PAPA, Guido
Libertates per illustrissimus principes Delphinos Viennenses..
Grenoble, Franciscus Pichatus and Bartolomeus Bartoletus [but ?Valence, Jean Belon], [c. 1508]£4,250.00
4to. ff. [iv] lxxxii [i] xxxvii [iii]. Double column, letter Batarde. Title printed in red and black, with large woodcut arms of the Dauphin supported by two angels. Lacking two blanks, otherwise complete. First and last few quires slightly dampstained at upper outer corner, mostly marginal but sometimes touching text, a little light foxing to some margins, one or two inksplashes. A good, unsophisticated, and well-margined copy on thick paper, in modern calf preserving contemporary blindtooled boards, with rosette stamps and tie holes (worn). Contemporary marginalia, deleted contemporary ms. ex libris in lower blank margin of title and verso of final leaf, another contemporary ms. Fr. ex-libris pasted on a slip at foot of verso of t.p., and similar pasted over ms. ex-libris in lower blank margin of next leaf, of B. Hermod (with his lengthy and partially illegible motto), 20thC ex libris of Paul Arbaud and Edme Hermitte inside upper cover.
First edition of a rare and early collection of the statutes of the Dauphinate compiled by Guidon de la Pape.
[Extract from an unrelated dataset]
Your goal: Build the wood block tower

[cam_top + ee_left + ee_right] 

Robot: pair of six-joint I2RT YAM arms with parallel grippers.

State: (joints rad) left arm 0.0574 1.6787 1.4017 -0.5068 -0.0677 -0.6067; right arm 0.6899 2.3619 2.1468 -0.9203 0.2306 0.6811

The work opens with a detailed table of contents to the first part, followed by a section on Royal ordinances, prescripts, articles and replies to petions and requests, particularly those made at the assembly of the Estates held at Tours in 1483. At the end is a two-leaf letter of Louis XIII (often missing) on the addition of the Comte d’Asti to the jurisdiction of the parliament of Grenoble. The text alternates between French and Latin throughout but in the second half French predominates.
La Pape was a distinguished jurist who died in 1475. He practised as an advocate in Lyon and then Grenoble before being appointed by the Dauphin Louis to take care of his important business in the Dauphinate. Ultimately appointed to the parlement of Grenoble he retired from public life to compose his various legal treatises which acquired a well deserved reputation. This seems to be the rarest of his works. Initially this printing was ascribed to Barthélemy Bertolet and Francois Pichat, booksellers at Grenoble (Voy, Brunet and BM. STC. Fr.) and there is no doubt it was printed for them, as stated on the title page; doubtless, in the modern sense, they published it. However both Maignien in his bibliography of Grenoble presses and Mueller in the Bibl. Aureliana give the printer as Jean Belon – a more probable hypothesis as he was an established printer by 1508 whilst this volume would have constituted Bertholet and Pichard’s entire output.
This copy is from the collection of Paul Arbaud, bibliophile and founder of the Musée Arbaud in Aix-en-Provence.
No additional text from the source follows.